In teaching SAS Programming 1 for SAS Education Australia, I often find myself telling students to “read what you need”… What I mean by this is to read only the variables (columns) and observations (rows) that you need for the task at hand. Is there a requirement to read the entire SAS dataset, database table, raw data file and process all the data? One might say, “just in case requirements change in the future I’ll read it all now.” This “future-proofing” approach may seem wise but, if the requirements don’t change, you have an ETL process consuming far more resources than it actually needs.
When I refer to reading what you need, I also mean subsetting the data as close to the source as possible, in the most efficient way.

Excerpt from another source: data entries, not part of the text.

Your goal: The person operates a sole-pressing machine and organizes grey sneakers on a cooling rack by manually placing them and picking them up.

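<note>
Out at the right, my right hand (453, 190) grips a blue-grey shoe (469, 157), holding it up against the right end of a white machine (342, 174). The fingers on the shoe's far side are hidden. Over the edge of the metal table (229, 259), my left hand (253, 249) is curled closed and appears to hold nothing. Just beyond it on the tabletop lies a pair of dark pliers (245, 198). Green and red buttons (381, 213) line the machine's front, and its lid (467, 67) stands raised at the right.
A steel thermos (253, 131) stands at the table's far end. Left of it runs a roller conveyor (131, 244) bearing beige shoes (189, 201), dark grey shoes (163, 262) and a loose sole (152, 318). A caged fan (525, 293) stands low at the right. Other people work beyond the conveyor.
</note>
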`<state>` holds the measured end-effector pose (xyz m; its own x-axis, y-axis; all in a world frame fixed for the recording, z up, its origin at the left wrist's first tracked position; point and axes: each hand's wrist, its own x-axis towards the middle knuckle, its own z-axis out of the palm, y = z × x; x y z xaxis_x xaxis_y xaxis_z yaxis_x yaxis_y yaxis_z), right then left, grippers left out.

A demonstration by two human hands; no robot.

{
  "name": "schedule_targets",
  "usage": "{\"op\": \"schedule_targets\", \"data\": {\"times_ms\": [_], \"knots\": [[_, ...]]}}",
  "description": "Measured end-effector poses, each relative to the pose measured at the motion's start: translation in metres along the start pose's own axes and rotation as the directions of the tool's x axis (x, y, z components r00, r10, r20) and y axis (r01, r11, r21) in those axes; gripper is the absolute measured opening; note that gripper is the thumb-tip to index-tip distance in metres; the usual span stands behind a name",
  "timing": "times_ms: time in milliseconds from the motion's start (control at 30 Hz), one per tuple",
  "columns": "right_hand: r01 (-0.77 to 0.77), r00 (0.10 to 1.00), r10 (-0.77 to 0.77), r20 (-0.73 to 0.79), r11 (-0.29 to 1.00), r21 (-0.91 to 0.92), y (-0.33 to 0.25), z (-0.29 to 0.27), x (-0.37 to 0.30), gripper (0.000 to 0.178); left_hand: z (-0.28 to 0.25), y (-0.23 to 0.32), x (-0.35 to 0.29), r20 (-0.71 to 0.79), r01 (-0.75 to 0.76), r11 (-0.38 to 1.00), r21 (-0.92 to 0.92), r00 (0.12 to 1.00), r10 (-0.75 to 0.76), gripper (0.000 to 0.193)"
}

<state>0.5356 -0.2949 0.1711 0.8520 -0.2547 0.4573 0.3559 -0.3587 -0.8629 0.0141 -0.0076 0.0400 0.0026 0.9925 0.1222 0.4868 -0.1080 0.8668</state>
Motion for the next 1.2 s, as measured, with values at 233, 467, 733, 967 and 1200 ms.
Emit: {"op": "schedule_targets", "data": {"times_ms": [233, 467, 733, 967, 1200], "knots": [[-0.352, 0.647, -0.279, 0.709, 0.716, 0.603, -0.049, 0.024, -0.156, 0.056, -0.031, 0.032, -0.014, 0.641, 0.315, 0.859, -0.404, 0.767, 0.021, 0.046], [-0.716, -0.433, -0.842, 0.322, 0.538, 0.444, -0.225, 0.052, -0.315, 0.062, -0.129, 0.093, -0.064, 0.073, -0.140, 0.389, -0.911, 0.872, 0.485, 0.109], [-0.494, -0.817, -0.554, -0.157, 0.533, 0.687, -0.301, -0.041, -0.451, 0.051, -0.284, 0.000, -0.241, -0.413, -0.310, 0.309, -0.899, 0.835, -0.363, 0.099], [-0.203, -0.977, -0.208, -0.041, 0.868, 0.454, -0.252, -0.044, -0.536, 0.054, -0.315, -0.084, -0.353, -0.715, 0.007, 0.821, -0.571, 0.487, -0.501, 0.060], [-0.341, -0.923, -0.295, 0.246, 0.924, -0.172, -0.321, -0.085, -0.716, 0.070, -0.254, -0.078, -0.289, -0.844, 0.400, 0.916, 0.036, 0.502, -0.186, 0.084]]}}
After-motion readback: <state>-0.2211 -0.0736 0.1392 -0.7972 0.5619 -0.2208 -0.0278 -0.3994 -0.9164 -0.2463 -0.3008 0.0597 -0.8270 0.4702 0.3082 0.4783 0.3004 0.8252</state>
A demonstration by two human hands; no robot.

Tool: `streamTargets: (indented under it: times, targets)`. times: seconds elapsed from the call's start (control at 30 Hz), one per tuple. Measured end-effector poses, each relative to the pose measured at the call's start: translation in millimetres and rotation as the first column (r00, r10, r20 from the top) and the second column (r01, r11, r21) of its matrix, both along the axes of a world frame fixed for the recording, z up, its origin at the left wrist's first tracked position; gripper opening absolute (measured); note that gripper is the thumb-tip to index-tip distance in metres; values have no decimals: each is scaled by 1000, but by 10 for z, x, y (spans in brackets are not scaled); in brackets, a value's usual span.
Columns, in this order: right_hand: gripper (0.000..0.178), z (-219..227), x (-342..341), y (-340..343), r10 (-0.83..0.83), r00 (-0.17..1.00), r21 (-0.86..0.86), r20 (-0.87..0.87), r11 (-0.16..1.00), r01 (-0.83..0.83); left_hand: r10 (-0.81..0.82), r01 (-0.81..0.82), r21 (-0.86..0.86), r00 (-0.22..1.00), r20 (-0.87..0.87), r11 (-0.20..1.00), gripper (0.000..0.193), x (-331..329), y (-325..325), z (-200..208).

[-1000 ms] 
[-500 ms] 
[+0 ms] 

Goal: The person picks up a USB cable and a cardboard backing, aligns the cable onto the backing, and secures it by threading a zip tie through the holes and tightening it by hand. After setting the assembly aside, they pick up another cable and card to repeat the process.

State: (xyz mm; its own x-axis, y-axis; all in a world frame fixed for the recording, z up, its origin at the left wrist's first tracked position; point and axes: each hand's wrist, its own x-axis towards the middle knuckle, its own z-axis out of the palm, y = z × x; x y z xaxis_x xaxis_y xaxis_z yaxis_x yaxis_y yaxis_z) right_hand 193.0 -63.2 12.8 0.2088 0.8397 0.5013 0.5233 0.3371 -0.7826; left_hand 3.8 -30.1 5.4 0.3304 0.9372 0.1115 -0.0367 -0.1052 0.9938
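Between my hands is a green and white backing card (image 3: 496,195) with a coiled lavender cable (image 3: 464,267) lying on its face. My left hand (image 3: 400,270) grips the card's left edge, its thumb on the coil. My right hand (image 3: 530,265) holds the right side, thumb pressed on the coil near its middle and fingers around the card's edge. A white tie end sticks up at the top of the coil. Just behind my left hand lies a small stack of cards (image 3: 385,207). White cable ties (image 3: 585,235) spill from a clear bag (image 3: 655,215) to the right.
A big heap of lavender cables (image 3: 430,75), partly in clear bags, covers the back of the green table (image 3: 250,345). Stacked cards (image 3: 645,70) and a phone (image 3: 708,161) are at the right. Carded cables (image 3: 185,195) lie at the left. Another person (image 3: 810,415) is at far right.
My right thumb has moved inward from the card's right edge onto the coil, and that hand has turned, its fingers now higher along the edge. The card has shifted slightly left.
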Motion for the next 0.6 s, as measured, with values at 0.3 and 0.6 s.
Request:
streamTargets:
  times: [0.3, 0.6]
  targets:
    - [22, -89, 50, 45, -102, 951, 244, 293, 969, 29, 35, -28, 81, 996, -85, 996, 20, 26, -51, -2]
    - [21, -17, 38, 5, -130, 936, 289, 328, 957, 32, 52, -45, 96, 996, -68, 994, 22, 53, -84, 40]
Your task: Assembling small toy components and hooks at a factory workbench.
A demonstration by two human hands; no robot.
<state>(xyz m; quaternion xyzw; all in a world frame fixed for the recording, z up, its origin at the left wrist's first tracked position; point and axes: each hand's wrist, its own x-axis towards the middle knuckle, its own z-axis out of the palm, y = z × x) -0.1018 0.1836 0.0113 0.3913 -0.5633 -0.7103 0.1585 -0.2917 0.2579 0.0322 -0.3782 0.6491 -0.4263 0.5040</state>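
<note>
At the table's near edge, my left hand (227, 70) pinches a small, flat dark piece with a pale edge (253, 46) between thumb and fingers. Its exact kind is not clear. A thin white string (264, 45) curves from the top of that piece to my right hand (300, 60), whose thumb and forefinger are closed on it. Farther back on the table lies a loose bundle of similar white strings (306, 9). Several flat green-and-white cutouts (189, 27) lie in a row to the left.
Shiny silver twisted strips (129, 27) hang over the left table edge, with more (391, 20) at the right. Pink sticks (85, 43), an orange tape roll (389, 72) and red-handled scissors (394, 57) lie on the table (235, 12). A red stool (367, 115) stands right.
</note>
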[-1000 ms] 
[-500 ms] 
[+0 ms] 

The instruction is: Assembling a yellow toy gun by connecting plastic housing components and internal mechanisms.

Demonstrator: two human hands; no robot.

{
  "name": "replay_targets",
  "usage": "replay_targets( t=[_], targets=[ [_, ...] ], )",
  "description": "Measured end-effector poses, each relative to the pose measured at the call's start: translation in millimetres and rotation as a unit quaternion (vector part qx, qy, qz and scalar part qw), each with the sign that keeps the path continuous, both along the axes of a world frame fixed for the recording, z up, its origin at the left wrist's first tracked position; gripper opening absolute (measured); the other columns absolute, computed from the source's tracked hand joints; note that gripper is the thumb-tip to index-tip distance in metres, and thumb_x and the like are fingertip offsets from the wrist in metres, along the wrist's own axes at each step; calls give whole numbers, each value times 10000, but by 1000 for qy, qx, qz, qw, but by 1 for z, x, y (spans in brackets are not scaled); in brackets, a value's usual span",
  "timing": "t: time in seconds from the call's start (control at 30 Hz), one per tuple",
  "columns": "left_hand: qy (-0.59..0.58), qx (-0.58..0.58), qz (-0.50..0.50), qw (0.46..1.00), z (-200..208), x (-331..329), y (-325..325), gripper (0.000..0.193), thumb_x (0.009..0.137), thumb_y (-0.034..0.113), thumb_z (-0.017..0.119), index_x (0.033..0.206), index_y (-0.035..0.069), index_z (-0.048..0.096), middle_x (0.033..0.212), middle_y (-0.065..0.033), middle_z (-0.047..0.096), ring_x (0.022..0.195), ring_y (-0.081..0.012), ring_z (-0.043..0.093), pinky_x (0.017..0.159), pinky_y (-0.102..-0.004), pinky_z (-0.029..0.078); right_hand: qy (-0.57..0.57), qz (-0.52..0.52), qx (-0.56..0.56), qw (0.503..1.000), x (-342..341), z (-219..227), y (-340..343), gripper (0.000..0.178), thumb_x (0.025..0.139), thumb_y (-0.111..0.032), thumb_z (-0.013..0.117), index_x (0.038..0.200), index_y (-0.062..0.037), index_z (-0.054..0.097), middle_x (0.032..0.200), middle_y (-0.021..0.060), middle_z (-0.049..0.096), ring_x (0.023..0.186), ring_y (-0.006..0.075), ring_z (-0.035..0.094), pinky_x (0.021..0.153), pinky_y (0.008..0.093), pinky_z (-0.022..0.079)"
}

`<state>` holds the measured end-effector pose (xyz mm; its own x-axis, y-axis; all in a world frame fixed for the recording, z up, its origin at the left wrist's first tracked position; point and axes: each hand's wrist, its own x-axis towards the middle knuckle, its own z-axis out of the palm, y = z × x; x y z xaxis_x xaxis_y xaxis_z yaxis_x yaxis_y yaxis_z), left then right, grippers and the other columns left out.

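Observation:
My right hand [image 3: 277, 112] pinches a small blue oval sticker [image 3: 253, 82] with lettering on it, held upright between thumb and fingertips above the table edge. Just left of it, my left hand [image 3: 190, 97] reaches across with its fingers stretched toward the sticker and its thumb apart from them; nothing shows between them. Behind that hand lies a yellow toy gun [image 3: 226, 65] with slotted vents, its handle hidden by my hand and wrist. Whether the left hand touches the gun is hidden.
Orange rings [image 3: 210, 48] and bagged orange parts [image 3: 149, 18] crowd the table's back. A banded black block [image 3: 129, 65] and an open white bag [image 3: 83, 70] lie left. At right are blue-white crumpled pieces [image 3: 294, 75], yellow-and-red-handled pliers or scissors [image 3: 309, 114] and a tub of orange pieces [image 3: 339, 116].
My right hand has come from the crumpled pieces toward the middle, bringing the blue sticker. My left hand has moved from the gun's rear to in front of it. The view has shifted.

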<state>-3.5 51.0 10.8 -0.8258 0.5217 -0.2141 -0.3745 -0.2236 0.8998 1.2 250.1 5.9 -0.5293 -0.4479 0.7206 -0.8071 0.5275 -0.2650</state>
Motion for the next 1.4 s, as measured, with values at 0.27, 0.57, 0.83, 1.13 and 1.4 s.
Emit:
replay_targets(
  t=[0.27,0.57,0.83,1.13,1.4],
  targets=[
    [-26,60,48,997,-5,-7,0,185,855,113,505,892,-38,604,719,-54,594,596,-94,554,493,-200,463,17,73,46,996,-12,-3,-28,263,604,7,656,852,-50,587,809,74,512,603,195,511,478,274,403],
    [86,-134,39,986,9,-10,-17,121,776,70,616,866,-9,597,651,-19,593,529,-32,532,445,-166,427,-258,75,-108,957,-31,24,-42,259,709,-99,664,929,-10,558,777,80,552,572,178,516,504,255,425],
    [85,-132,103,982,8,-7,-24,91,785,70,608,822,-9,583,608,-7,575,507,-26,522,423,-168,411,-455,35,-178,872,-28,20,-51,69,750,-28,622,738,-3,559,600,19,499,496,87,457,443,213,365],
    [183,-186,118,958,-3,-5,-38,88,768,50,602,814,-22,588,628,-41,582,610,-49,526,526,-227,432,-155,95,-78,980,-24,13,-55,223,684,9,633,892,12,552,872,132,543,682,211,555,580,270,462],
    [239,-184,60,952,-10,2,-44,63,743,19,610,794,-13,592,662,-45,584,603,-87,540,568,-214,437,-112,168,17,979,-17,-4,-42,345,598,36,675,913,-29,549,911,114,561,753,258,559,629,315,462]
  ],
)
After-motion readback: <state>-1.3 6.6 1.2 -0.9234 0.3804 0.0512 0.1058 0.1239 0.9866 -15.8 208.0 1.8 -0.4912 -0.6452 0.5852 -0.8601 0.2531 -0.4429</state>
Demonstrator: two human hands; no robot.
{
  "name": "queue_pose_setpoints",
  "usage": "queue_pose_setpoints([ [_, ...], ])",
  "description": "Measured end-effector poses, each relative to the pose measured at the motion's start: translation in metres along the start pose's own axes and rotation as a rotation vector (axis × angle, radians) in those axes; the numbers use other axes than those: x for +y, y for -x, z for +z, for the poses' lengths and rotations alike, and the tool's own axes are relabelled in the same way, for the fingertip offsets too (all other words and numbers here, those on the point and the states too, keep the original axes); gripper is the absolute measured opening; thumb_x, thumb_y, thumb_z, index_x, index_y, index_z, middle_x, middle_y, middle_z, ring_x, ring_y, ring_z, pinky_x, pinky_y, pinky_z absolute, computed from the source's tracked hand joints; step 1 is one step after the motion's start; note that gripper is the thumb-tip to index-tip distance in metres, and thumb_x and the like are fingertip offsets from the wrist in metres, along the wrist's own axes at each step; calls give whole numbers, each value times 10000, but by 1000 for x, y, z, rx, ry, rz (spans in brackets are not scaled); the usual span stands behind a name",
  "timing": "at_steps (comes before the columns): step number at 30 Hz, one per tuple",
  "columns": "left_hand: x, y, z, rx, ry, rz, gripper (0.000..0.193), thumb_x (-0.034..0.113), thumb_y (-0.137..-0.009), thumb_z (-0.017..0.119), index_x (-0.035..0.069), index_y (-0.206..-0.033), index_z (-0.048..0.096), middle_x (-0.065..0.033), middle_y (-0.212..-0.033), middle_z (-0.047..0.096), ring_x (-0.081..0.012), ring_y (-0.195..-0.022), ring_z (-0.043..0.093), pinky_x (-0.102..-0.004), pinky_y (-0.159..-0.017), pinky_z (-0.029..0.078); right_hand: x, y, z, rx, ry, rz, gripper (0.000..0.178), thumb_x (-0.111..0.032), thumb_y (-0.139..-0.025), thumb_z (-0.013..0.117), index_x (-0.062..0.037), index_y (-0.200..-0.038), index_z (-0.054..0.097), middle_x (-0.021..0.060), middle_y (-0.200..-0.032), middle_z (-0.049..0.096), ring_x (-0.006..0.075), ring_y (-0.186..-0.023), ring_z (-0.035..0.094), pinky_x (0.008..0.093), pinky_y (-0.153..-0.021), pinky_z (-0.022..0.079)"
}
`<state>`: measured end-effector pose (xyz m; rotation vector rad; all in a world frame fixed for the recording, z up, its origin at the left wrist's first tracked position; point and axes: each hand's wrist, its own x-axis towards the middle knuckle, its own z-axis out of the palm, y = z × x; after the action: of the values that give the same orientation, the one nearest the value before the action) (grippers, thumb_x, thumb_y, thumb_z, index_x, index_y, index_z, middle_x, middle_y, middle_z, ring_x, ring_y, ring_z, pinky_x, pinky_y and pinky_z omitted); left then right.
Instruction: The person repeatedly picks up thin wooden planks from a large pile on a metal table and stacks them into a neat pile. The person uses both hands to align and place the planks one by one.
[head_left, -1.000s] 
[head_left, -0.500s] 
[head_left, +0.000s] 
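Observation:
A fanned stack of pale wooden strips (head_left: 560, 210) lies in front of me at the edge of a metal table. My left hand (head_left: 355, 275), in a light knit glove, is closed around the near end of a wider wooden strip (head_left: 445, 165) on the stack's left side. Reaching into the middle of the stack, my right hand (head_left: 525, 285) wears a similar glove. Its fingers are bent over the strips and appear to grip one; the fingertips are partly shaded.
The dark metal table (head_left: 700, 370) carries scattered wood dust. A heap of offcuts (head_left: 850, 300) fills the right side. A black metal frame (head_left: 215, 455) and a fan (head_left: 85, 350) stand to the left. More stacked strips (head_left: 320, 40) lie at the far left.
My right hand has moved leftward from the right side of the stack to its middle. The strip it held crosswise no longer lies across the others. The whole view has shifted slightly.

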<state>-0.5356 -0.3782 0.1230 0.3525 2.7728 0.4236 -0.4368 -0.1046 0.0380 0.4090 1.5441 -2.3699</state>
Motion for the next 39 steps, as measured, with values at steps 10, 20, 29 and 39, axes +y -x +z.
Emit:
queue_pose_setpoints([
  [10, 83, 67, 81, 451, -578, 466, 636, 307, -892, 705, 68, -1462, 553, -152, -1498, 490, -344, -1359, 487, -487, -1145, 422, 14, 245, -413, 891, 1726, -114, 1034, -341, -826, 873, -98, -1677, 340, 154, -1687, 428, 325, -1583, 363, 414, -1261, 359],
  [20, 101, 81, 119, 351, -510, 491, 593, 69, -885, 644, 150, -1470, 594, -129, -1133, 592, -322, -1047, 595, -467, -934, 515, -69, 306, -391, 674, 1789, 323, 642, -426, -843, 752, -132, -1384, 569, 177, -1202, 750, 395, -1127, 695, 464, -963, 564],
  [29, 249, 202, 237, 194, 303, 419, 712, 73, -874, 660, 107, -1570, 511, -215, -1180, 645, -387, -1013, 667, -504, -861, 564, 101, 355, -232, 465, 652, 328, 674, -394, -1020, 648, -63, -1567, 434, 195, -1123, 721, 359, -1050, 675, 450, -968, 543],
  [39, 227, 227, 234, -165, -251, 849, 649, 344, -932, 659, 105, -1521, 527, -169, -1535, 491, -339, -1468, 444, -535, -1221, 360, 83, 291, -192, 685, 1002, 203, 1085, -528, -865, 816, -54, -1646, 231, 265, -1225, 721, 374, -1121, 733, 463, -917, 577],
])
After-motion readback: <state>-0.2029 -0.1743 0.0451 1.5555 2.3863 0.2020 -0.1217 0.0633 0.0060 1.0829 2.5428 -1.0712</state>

For example, when reading data from a SAS dataset, consider using a where statement instead of an if statement. Both will produce the same results. However, when using a where statement, SAS will only read the observations it needs into the Program Data Vector (PDV). This consumes fewer resources and returns the results sooner. (Note: a where statement can only be used when the variable comes from a SAS dataset.) See the examples below on the SASHELP.CLASS dataset that contains 19 observations.
data work.femalesIf; set sashelp.class; if sex="F"; run; NOTE: There were 19 observations read from the data set SASHELP.CLASS. NOTE: The data set WORK.FEMALESIF has 9 observations and 5 variables. NOTE: DATA statement used (Total process time): real time 0.04 seconds cpu time 0.03 seconds |
From the log messages, we can see that all the 19 observations were read for processing during the data step to produce a dataset of 9 observations.
data work.femalesWhere; set sashelp.class; where sex="F"; run; NOTE: There were 9 observations read from the data set SASHELP.CLASS. WHERE sex='F'; NOTE: The data set WORK.FEMALESWHERE has 9 observations and 5 variables. NOTE: DATA statement used (Total process time): real time 0.02 seconds cpu time 0.01 seconds |
From the log messages, we can see that only 9 observations were read for processing during the data step, producing a dataset of 9 observations as above. Also note that the processing time was reduced (this value will vary from environment to environment).
This is just one example of the benefits of reading only what you need. By understanding the way in which SAS processes data behind the scenes, you can considerably improve the efficiency of your ETL processes. As one SAS Programming 1 attendee, who had been programming in SAS for several years, said to me recently “Attending the SAS Programming 1 course was like getting a professional driving lesson after being taught how to drive by friends/family. You are provided with focused information to break substandard habits and tips on the rules for the future.”
I’m interested to hear if this blog post has encouraged you to revisit your data processing and whether you have some examples you would like to share and/or papers/resources that you find useful in this area. Please share in the comments below.
3 Comments
Ever being rethinking on process doing a datastep view as a proc input instead of the real data?
You could avoid the PDV and intermediate files at all.savings in processing time and resource usage.
Absolutely... Being mindful of efficiencies at code creation is key.
Great advice Michelle. This is especially useful when you are working with large amounts of data over a slow connection!